*Task*
Every line that holds the word "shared" needs to be copied from the data below.

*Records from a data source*
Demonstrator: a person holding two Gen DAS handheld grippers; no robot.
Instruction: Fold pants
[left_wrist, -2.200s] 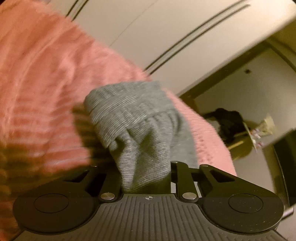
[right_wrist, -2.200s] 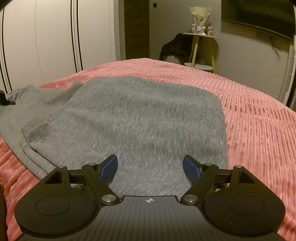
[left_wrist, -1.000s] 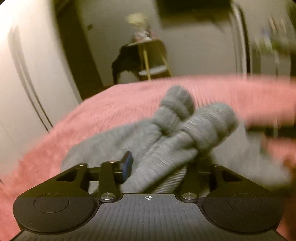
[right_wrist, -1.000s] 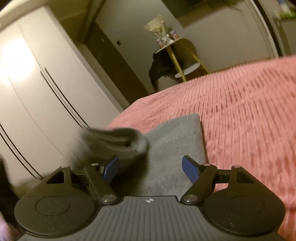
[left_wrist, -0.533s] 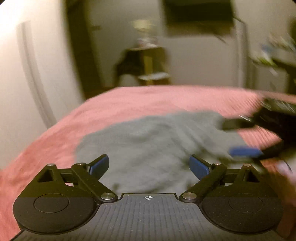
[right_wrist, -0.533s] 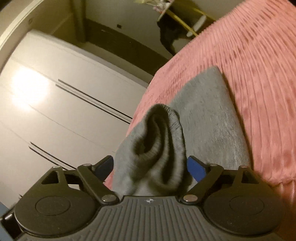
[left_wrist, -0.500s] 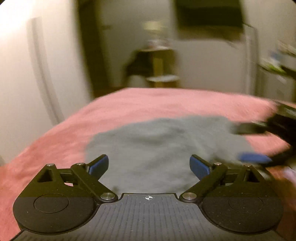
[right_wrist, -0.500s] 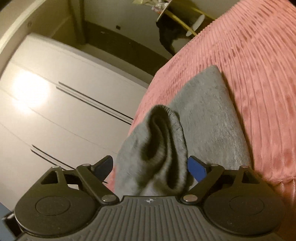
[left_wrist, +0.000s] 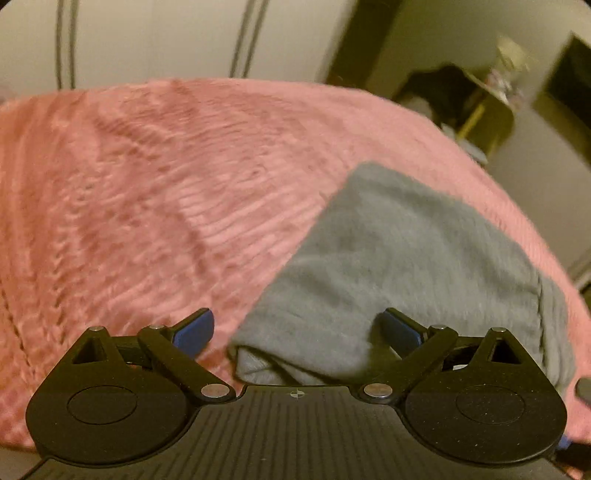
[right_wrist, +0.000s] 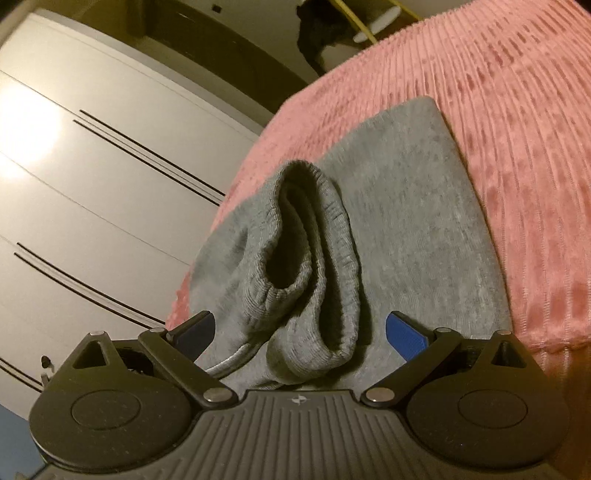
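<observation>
The left gripper (left_wrist: 297, 328) has let go of the grey pants (left_wrist: 406, 254); both grippers (right gripper (right_wrist: 299, 328) too) gape wide over the pink bedspread (left_wrist: 147, 192)

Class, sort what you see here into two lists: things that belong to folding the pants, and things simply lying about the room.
Job in hand:
grey pants
ribbed cuffs
left tool
right tool
pink bedspread

Lying about:
white wardrobe
side table
dark garment
</observation>
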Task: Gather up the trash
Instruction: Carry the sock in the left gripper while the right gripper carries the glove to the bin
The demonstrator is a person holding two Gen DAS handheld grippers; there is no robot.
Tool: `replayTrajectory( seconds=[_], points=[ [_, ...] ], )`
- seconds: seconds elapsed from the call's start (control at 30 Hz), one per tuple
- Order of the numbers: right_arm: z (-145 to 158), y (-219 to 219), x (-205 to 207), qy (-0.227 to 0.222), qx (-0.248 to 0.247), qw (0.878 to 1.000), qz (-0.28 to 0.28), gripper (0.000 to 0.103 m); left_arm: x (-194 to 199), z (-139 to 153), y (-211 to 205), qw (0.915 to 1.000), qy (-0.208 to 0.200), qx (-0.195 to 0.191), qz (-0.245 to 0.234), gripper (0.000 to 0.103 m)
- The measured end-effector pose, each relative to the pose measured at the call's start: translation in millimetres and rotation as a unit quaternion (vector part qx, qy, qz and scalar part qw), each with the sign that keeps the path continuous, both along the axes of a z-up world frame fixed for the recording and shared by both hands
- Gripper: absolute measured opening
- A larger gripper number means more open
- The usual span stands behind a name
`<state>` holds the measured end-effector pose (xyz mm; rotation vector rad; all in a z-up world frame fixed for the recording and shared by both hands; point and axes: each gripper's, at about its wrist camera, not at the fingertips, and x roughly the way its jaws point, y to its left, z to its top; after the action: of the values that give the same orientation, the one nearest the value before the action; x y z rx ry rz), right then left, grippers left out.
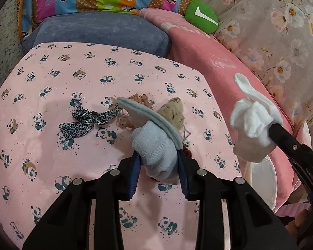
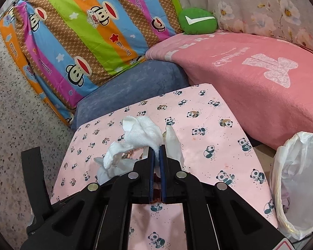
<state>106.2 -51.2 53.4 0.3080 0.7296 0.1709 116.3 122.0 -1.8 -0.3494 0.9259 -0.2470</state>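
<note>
Left gripper (image 1: pixel 159 166) was clamped on a pale blue-grey sock (image 1: pixel 154 145), its blue pads (image 1: pixel 135 173) pressing the knit cuff from both sides. The sock's flat grey sole ran up toward 11 o'clock from the grip, lifted over the panda-print cloth (image 1: pixel 52 83).

On that cloth, beyond the sock: a leopard-print strip (image 1: pixel 87 120) at about 9 o'clock from the sock tip, a balled beige stocking (image 1: pixel 175 110) at 1 o'clock, and a pinkish frilly scrap (image 1: pixel 139 99) partly hidden behind the sole. Whether these touched one another could not be told.

Right gripper (image 2: pixel 156 156) was closed tight on a bundle of white socks (image 2: pixel 139 137); the pads (image 2: pixel 150 166) stood nearly together with white fabric pinched between. Loose ends spilled toward 10 o'clock and 8 o'clock of the grip. In the left wrist view the same bundle (image 1: pixel 254 114) hung at 3 o'clock, over the pink blanket's (image 1: pixel 208 52) edge.

A bin lined with a white plastic bag (image 2: pixel 298 177) sat at 4 o'clock in the right wrist view, just beside the cloth's right edge, mouth open.

Backdrop: grey-blue cushion (image 2: pixel 135 79) at 12 o'clock of the cloth, striped cartoon-monkey quilt (image 2: pixel 83 31) behind it, green plush (image 2: pixel 197 20) at 1 o'clock, floral curtain (image 1: pixel 281 31) at right.
</note>
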Motion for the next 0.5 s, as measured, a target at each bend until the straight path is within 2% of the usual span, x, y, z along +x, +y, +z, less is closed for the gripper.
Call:
replayTrajectory(
  seconds=[0.27, 0.5],
  points=[
    [23, -29, -28, -0.026, 0.013, 0.999, -0.019, 0.006, -21, 29, -27, 0.9989, -0.032, 0.007, -0.033, 0.031],
    [19, -49, -55, -0.020, 0.023, 0.999, -0.011, 0.006, -34, 35, -52, 0.9966, -0.040, 0.018, -0.070, 0.032]
  ],
)
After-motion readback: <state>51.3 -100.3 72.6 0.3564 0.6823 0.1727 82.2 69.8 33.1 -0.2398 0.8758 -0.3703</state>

*Written reply*
- The measured end-effector pose, each relative to the pose measured at the call's start: translation in millimetres and rotation as a unit quaternion (vector part qx, qy, qz and scalar part qw), each with the sign that keeps the path continuous, both along the axes of a z-up world frame fixed for the recording and shared by both hands
`<state>` holds the measured end-effector pose (xyz mm; rotation vector rad; all in a z-up world frame fixed for the recording and shared by both hands; point and axes: each gripper's, at about its wrist camera, not at the fingertips, and x roughly the way its jaws point, y to its left, z to its top; after the action: of the values that give the same orientation, the one nearest the value before the action; x y z rx ry rz), right then left, grippers left out.

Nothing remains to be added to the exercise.